In [1]:
import pandas as pd
import numpy as np
import requests

### Create streaming dataframe

In [2]:
# read your 1+ StreamingHistory files (depending on how extensive your streaming history is) into pandas dataframes
df_stream = pd.read_json('./MyData/StreamingHistory0.json')
#df_stream1 = pd.read_json('\MyData\streamingHistory1.json')

# merge streaming dataframes
#df_stream = pd.concat([df_stream0, df_stream1])

# create a 'UniqueID' for each song by combining the fields 'artistName' and 'trackName'
df_stream['UniqueID'] = df_stream['artistName'] + ":" + df_stream['trackName']

df_stream.head()

Unnamed: 0,endTime,artistName,trackName,msPlayed,UniqueID
0,2021-03-15 14:04,Crocodiles,Groove Is in the Heart / California Girls,682,Crocodiles:Groove Is in the Heart / California...
1,2021-03-15 15:09,Global News Podcast,Myanmar: Protesters killed in clashes,5674,Global News Podcast:Myanmar: Protesters killed...
2,2021-03-15 15:09,Conor Oberst,A Little Uncanny,124778,Conor Oberst:A Little Uncanny
3,2021-03-15 15:50,Global News Podcast,Myanmar: Protesters killed in clashes,1622749,Global News Podcast:Myanmar: Protesters killed...
4,2021-03-15 16:21,Global News Podcast,Myanmar: Protesters killed in clashes,9813,Global News Podcast:Myanmar: Protesters killed...


In [3]:
import json
from pandas.io.json import json_normalize


### Create library Dataframe

In [4]:

with open('./MyData/YourLibrary.json') as json_data:
    data = json.load(json_data)

df_library = pd.DataFrame(data['tracks'])


In [5]:

# add UniqueID column (same as above)
df_library['UniqueID'] = df_library['artist'] + ":" + df_library['track']
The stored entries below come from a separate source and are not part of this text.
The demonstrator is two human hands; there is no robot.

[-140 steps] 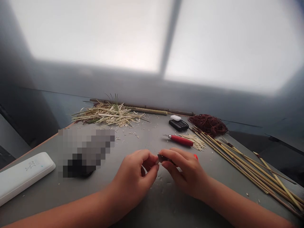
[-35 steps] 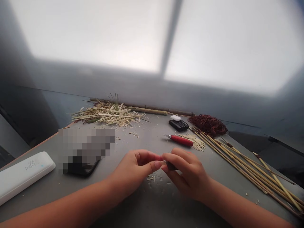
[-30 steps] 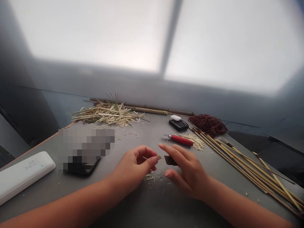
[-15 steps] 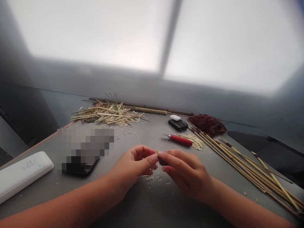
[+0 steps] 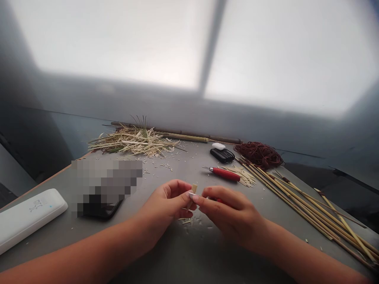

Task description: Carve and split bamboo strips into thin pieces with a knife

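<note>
A small, flat, pale strip of bamboo or wood (image 5: pixel 194 187) stands upright between the thumb and fingers of my left hand (image 5: pixel 170 201). My right hand (image 5: pixel 231 211) is closed around a small knife (image 5: pixel 193 195). The blade points left and lies at the strip, close to my left thumb tip. A bit of red shows between my right fingers; the rest of the handle is hidden. Beneath my hands, several thin shavings (image 5: pixel 187 221) lie on the grey table (image 5: pixel 189 252). Beyond my right hand rests a red-handled tool (image 5: pixel 225 174) with a narrow metal tip.
Pale splints (image 5: pixel 247 177) lie behind the red tool. Bamboo rods (image 5: pixel 308 205) stretch along the right. At the back are a shavings heap (image 5: pixel 133 142), a brown cord tangle (image 5: pixel 259 154) and a black case (image 5: pixel 222 155). A white device (image 5: pixel 32 217) and dark, partly blurred object (image 5: pixel 103 209) lie left.
A dark brown piece at my right fingertips is no longer visible; a knife blade shows there now. More of the pale strip is exposed. My left hand has barely moved.
</note>
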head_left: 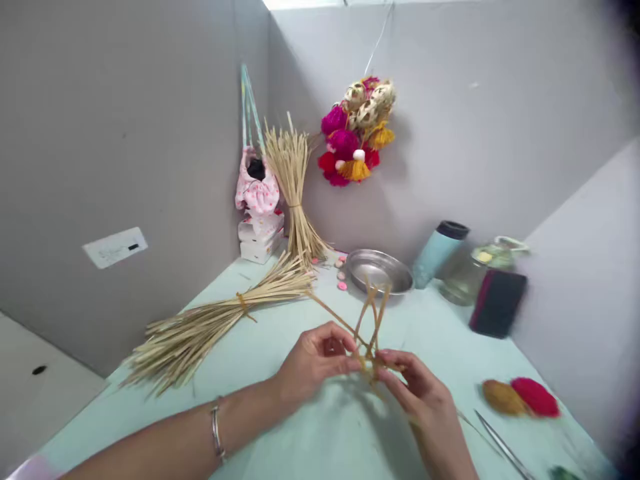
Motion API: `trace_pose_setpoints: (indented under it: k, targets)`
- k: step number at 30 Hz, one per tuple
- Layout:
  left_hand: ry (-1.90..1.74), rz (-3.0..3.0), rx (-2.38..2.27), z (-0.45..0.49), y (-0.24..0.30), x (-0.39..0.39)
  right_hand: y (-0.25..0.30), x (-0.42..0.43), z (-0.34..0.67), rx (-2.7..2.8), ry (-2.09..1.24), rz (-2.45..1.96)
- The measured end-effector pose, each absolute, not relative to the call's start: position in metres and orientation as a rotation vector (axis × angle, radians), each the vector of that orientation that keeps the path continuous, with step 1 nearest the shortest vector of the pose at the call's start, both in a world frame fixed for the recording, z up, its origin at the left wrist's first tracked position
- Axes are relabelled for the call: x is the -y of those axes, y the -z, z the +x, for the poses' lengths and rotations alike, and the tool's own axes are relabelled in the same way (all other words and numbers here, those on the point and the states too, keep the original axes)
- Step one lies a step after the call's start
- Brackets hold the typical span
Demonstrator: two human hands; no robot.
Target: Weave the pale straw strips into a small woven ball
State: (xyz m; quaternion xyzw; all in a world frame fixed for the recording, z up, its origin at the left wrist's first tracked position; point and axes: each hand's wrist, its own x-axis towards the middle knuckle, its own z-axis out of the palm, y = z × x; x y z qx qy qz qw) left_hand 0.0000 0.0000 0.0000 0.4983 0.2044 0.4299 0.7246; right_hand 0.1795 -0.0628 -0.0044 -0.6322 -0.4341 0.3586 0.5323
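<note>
Several thin straw strips (371,337), crossed into a small woven piece, are held up between my two hands over the pale table. My left hand (316,357) pinches the piece at its left side, thumb and fingers together. From the right, my right hand (417,393) grips it with thumb and forefinger. Loose strip ends stick up and out to the upper left. Blur and my fingers partly hide the weave's lower part.
A tied straw bundle (220,320) lies left; another bundle (293,193) stands at the back beside white boxes (260,247). Behind are a metal bowl (380,272), blue tumbler (440,252), jug (463,277) and phone (499,303). Yarn tufts (535,397) and a metal tool (505,447) lie right.
</note>
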Motion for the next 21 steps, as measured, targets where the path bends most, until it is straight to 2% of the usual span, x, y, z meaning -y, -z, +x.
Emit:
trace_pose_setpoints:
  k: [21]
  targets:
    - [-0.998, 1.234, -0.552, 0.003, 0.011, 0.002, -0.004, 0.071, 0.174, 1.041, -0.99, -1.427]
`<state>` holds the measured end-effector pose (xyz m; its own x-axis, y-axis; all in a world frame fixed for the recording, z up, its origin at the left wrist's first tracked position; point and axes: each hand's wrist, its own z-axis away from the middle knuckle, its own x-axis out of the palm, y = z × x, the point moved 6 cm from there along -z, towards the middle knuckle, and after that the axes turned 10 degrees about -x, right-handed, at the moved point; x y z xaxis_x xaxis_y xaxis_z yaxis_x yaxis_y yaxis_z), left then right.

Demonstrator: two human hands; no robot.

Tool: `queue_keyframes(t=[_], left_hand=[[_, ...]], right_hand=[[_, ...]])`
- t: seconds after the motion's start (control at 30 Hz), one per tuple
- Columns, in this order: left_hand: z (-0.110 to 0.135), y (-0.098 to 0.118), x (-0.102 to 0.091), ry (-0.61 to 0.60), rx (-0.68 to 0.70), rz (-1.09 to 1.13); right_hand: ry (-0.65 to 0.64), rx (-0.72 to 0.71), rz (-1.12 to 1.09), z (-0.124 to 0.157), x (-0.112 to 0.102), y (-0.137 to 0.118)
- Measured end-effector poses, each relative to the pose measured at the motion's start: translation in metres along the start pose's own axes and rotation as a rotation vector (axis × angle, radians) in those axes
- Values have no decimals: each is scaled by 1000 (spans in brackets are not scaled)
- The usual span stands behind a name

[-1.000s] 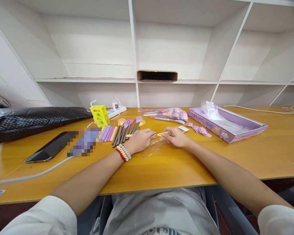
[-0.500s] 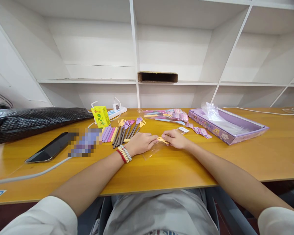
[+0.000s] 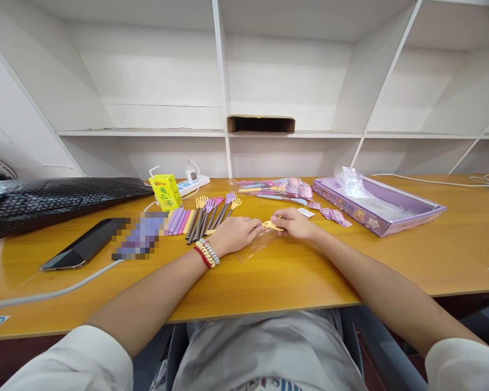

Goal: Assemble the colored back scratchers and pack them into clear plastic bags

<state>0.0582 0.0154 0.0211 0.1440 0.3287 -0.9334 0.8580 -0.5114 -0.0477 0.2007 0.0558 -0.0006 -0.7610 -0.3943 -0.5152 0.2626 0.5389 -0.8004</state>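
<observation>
My left hand (image 3: 233,233) and my right hand (image 3: 294,223) meet over the wooden desk (image 3: 269,277), both pinched on a small yellow hand-shaped scratcher (image 3: 270,225). Its yellow claw head shows between my fingertips. A clear plastic sleeve (image 3: 256,247) lies under and just in front of my hands. Beads and a red band circle my left wrist. Left of my hands lies a row of several similar scratchers (image 3: 206,214) with purple and yellow heads.
A yellow drink carton (image 3: 165,192) and a power strip (image 3: 192,184) stand behind the row. A phone (image 3: 81,251) and a black bubble mailer (image 3: 44,203) lie at left. Packed items (image 3: 281,189) and a purple box lid (image 3: 377,206) with plastic bags sit at right.
The hands have stayed together on the yellow scratcher; the right hand has shifted slightly and the claw head has turned between the fingers. Little else moved.
</observation>
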Motion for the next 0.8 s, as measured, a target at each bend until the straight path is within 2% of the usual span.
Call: queue_keyframes(t=[0.13,0.5,0.8], left_hand=[[-5,5,-1,-17,-26,36],[-9,10,2,-62,-113,55],[-10,6,-7,-60,-143,30]], right_hand=[[64,66,-175,-3,-13,7],[238,83,-105,-7,-43,17],[725,31,-100,9,-110,30]])
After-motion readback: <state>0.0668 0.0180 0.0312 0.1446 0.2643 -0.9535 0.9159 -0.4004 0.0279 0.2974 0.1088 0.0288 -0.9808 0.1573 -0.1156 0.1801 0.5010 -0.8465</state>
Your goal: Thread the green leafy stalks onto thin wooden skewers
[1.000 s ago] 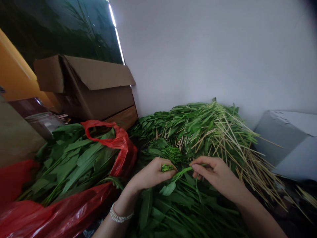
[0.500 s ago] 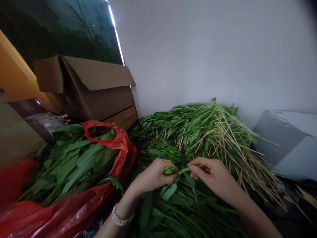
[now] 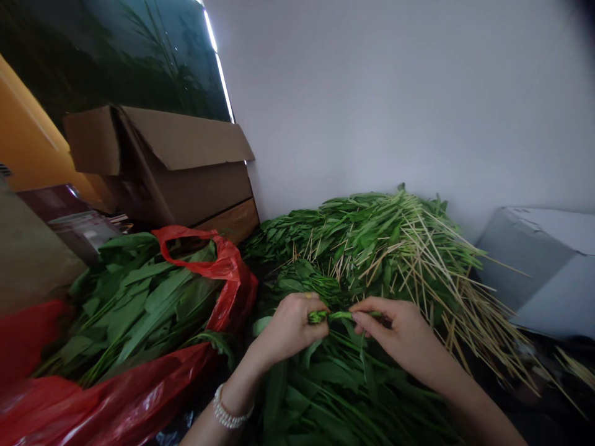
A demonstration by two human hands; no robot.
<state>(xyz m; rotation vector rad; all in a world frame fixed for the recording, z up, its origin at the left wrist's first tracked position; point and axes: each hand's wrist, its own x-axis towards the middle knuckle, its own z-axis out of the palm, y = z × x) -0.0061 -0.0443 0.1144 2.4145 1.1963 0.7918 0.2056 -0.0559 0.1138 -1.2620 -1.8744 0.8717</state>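
Observation:
My left hand (image 3: pixel 289 328) is closed around a small rolled bundle of green leaf (image 3: pixel 318 316), with a bead bracelet on its wrist. My right hand (image 3: pixel 398 331) pinches the leaf's free strip (image 3: pixel 341 315), stretched between both hands. Both hands hover over loose green leaves (image 3: pixel 334 384) in front of me. Behind them lies a big heap of folded leaves on thin wooden skewers (image 3: pixel 400 248).
A red plastic bag (image 3: pixel 218 266) full of large green leaves (image 3: pixel 134 297) sits at the left. Behind it stand open cardboard boxes (image 3: pixel 176 167). A grey box (image 3: pixel 539 260) stands at the right against the white wall.
The leaf strip has been pulled up and taut between the hands; the hanging leaf end below the left hand is gone. Both hands have shifted slightly left and closer together.

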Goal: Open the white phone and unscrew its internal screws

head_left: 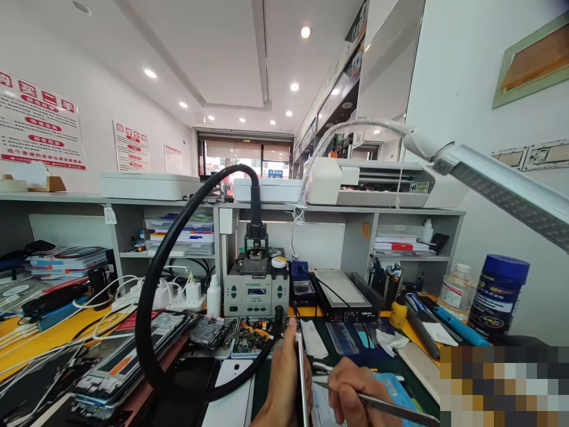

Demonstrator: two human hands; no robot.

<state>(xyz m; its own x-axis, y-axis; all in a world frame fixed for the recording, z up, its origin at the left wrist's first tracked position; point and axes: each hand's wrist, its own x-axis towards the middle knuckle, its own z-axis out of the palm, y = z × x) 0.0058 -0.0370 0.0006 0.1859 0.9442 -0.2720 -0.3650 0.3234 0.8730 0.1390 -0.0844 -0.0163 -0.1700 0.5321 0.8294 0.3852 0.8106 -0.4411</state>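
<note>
Hands both closed: left hand (pixel 279 388) on upright phone (pixel 302 362), right hand (pixel 349 388) on tweezers (pixel 386 408); tray (pixel 237 354) beyond holds small parts.

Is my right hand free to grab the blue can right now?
Probably not as is: the right hand grips a metal tool. The way to the blue can looks open otherwise, with only a blue tool lying between.

— What's in your left hand (pixel 282 385)?
— A thin phone (pixel 302 367), upright, edge-on to me, its top above my fingers.
— And your right hand (pixel 351 388)?
— Metal tweezers (pixel 386 408), nearly level, tips just beside the phone.
</note>
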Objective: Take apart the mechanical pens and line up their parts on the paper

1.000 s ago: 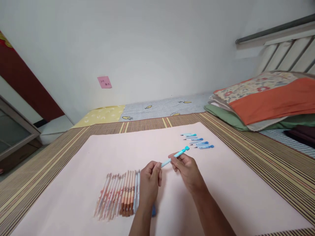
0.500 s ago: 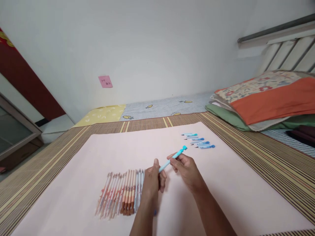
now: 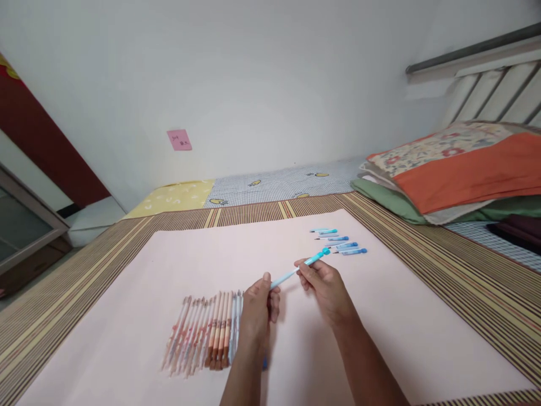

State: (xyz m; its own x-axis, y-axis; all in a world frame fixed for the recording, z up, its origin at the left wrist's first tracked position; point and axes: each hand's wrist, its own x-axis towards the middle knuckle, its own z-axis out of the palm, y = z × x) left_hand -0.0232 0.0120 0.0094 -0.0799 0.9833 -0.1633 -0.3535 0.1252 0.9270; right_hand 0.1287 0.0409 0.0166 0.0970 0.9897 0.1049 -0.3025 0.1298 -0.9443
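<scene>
A slim light-blue pen [image 3: 284, 279] with a turquoise top slants up to the right above the pink sheet, held in both hands. My left hand [image 3: 257, 307] pinches its lower end between thumb and fingers. Further up, the fingertips of my right hand [image 3: 323, 285] are closed on the turquoise section [image 3: 315, 258]. A paler stretch shows between the two grips. Left of my left hand lies a row of several pens [image 3: 198, 332], reddish-white, peach-brown and pale blue, partly hidden by that hand. Several small blue-ended pieces with dark points [image 3: 346, 246] lie beyond my right hand.
The pink sheet [image 3: 127, 293] lies on a striped mat [image 3: 84, 265]. Folded bedding with an orange and floral cover [image 3: 465, 169] is piled at the right, near a white radiator [image 3: 486, 96]. A pink note [image 3: 180, 140] is stuck on the wall behind.
My right hand has moved slightly right with the turquoise section, and the span of the pen between my hands looks longer. My left hand has shifted a little left and up.
</scene>
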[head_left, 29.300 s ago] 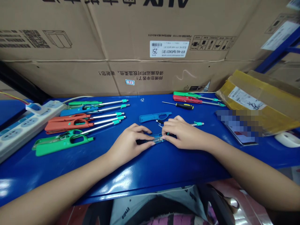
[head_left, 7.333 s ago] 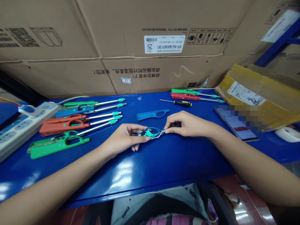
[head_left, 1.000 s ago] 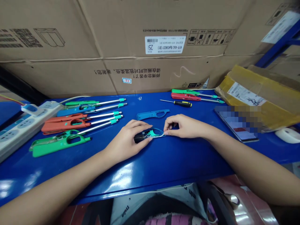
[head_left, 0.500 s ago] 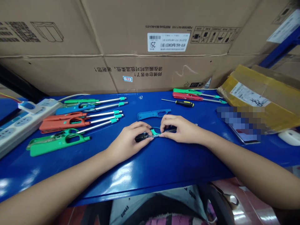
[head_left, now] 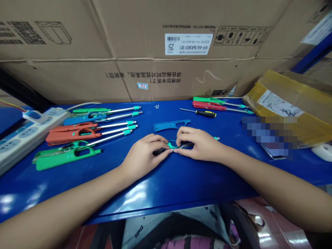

# add column with track URI stripped of 'spotify:track:'
new = df_library["uri"].str.split(":", expand = True)
df_library['track_uri'] = new[2]

df_library.head()

Unnamed: 0,artist,album,track,uri,UniqueID,track_uri
0,Johannes Brahms,Brahms: Hungarian Dances Nos. 1-21,"21 Hungarian Dances, WoO 1 (version for orches...",spotify:track:1e7uZfAoweDFcfrYVuifyk,"Johannes Brahms:21 Hungarian Dances, WoO 1 (ve...",1e7uZfAoweDFcfrYVuifyk
1,Jason Isbell,Southeastern,Live Oak,spotify:track:51JJuDBT4n2bgVasYgkBjD,Jason Isbell:Live Oak,51JJuDBT4n2bgVasYgkBjD
2,Steve Poltz,Live at the Belly Up,Kickin It Old School (Live),spotify:track:0mqcMV0qClE0p5hY7HqlT6,Steve Poltz:Kickin It Old School (Live),0mqcMV0qClE0p5hY7HqlT6
3,Chris Smither,Call Me Lucky,Change Your Mind,spotify:track:4tuWzu4mEMA2p0PPekTCpH,Chris Smither:Change Your Mind,4tuWzu4mEMA2p0PPekTCpH
4,Melody Pool,Deep Dark Savage Heart,Southern Nightshade,spotify:track:3nsW6nibHc3BtTblWF5EE0,Melody Pool:Southern Nightshade,3nsW6nibHc3BtTblWF5EE0


In [6]:
# create final dict as a copy df_stream
df_tableau = df_stream.copy()

# add column checking if streamed song is in library
# not used in this project but could be helpful for cool visualizations
df_tableau['In Library'] = np.where(df_tableau['UniqueID'].isin(df_library['UniqueID'].tolist()),1,0)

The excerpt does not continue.